Reaction Monitoring of a Rosuvastatin Synthesis Featuring Enantiopurity Determination by ACQUITY UPC2, ACQUITY QDa, and Trefoil Column Technology

Reaction Monitoring of a Rosuvastatin Synthesis Featuring Enantiopurity Determination by ACQUITY UPC2, ACQUITY QDa, and Trefoil Column Technology

  • Jacob N. Fairchild
  • Michael D. Jones
  • Waters Corporation
  • King’s College London

Abstract

The application note describes about reaction monitoring of the synthetic route for rosuvastatin performed utilizing an ACQUITY UPC2 System and ACQUITY QDa Detector employed in an Open Access environment. Combining the separation power of Trefoil Columns and the ACQUITY UPC2 System, a fast and sensitive method for determining enantiomeric excess was achieved.

Benefits

  • Rapid enantiopure determinations increasing confidence in API safety and efficacy
  • A single point of use capital asset solution capable of performing achiral and chiral analysis
  • Robust solution for Open Access environment medicinal chemistry organizations

Introduction

Rosuvastatin (Figure 1) is an HMG-CoA reductase inhibitor marketed by AstraZeneca, aimed at therapeutically treating high cholesterol, grossing just over $5.9 billion in sales and ranking as the 10th highest revenue generating pharmaceutical drug at the end of 2014.1 Rosuvastatin is derived from a class of six-membered heterocyclic ring compounds, specifically pyrimidine scaffolds, reported to lead to a high percentage of top marketed drugs.2 The therapeutic form of rosuvastatin is a (3R,5S) diastereomer enantiomer and requires enantiomeric determinations. Enantiopurity, often measured as percent enantiomeric excess (%ee), reflects the relative amount of one enantiomer to another of a chiral compound. In the case for diastereomers, the purity results are typically reported as a ratio of the observed diastereomers (d.r.). For stereoselective synthesis whereas the configuration of the desired stereocenter is controlled using reagents and catalysts; with an objective to yield a single enantiomer or diastereomer, is typically reported as %ee or %de, respectively. Usually, the impurity is the less desirable enantiomer, which can alter efficacy or even toxicity. Enantiomeric determinations are a necessary analysis for all chiral drug candidates, particularly important for enantiopure formulations.

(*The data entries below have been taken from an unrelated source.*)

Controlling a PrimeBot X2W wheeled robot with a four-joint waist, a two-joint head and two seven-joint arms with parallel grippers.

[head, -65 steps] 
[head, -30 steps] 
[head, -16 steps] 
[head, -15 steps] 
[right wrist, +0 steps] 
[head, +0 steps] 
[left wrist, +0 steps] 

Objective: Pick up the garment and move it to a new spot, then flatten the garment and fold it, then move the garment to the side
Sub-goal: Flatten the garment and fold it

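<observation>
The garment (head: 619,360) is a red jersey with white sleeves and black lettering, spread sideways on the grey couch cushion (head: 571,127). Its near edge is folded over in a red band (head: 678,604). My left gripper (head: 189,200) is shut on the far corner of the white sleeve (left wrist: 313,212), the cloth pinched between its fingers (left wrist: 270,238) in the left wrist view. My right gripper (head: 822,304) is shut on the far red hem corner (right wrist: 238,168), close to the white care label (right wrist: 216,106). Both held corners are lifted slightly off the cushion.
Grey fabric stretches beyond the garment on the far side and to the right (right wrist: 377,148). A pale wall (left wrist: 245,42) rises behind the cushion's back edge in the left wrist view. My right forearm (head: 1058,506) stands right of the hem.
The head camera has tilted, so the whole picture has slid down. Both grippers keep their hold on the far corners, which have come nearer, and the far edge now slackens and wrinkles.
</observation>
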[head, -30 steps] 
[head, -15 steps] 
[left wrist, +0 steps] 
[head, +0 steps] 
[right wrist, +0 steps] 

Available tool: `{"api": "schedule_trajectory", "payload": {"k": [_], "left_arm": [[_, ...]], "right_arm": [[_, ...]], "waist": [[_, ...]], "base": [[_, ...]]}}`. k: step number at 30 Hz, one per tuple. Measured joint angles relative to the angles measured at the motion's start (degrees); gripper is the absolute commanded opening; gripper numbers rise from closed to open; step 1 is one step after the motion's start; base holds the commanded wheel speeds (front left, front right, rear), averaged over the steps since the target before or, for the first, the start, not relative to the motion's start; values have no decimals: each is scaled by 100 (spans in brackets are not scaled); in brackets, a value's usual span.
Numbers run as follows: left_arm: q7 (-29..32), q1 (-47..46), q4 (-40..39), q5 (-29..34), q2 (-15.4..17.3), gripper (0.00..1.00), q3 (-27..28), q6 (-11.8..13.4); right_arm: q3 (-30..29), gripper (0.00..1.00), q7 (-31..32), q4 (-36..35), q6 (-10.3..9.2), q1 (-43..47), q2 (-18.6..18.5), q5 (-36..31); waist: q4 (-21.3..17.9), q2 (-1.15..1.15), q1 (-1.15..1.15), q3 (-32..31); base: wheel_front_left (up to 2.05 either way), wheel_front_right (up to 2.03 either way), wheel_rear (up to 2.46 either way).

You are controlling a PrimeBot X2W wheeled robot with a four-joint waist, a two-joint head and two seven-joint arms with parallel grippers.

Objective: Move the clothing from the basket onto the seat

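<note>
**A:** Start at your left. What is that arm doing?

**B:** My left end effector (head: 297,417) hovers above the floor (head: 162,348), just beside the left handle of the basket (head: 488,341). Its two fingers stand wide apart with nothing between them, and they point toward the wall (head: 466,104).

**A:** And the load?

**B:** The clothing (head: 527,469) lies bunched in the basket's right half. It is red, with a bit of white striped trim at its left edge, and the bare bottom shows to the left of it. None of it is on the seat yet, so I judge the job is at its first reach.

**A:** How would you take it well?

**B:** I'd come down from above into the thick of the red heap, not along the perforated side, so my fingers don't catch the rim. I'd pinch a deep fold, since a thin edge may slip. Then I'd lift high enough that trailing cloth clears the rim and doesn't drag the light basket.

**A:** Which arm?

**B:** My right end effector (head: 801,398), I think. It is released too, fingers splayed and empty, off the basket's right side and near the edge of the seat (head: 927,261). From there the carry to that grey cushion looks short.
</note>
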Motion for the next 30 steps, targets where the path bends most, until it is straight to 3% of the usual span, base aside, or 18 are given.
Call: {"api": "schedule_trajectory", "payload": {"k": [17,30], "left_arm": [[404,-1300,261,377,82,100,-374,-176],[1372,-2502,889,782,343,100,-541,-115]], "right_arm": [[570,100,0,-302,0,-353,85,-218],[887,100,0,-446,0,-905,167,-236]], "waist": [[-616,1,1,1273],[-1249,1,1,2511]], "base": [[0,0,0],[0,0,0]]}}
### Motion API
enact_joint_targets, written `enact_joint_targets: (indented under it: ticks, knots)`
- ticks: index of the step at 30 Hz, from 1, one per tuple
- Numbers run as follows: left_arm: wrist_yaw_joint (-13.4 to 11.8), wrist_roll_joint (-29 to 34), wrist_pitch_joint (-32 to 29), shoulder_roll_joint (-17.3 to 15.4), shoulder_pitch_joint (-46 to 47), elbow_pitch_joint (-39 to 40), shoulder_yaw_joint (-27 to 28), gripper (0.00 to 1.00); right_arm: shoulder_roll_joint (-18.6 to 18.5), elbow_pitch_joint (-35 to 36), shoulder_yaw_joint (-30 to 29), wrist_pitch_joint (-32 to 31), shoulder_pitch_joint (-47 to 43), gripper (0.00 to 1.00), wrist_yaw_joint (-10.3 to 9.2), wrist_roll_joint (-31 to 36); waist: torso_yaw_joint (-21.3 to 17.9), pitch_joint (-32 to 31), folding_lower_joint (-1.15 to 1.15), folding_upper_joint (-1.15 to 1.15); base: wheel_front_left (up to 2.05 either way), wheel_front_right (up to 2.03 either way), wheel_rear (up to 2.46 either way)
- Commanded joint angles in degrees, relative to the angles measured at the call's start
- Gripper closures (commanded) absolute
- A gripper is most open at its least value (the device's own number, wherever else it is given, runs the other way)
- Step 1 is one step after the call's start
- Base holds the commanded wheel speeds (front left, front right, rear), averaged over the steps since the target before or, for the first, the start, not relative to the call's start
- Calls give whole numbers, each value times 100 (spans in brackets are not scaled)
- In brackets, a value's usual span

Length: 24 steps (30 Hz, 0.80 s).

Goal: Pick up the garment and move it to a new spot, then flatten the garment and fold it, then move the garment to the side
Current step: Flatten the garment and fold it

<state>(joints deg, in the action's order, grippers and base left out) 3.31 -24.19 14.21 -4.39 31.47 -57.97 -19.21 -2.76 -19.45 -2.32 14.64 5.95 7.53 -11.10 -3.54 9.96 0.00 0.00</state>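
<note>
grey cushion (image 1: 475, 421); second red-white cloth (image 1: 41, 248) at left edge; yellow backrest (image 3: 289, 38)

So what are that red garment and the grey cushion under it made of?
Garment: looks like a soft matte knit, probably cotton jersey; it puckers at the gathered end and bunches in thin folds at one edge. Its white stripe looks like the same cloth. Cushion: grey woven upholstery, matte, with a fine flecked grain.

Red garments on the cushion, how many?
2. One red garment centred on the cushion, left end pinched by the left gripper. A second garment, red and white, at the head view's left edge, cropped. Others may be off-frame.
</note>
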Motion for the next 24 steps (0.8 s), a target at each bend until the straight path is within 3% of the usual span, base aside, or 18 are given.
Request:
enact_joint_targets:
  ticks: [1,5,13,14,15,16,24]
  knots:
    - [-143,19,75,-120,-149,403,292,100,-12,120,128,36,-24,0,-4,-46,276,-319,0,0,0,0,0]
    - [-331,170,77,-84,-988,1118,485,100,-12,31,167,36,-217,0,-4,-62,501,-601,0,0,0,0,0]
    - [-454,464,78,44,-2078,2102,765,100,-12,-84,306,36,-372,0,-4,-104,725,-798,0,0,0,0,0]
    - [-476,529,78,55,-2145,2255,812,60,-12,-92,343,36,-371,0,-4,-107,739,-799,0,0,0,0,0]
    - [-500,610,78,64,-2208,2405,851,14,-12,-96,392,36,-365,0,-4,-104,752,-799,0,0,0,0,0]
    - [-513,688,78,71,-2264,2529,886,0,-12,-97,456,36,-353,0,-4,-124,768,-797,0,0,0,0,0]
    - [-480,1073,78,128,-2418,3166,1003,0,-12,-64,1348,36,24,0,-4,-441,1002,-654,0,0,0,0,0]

Figure 1. Structure of Rosuvastatin.

Convergence chromatography has been shown to be a particularly useful tool for achiral and chiral separations because of short analysis times and increased selectivity and resolution.3,4 Trefoil Columns consist of efficiently packed 2.5 μm particles coated with modified polysaccharide which facilitate enantiomer separation in a chiral environment. The columns have been optimized for use on ACQUITY UPC2 Systems and CO2-based separations.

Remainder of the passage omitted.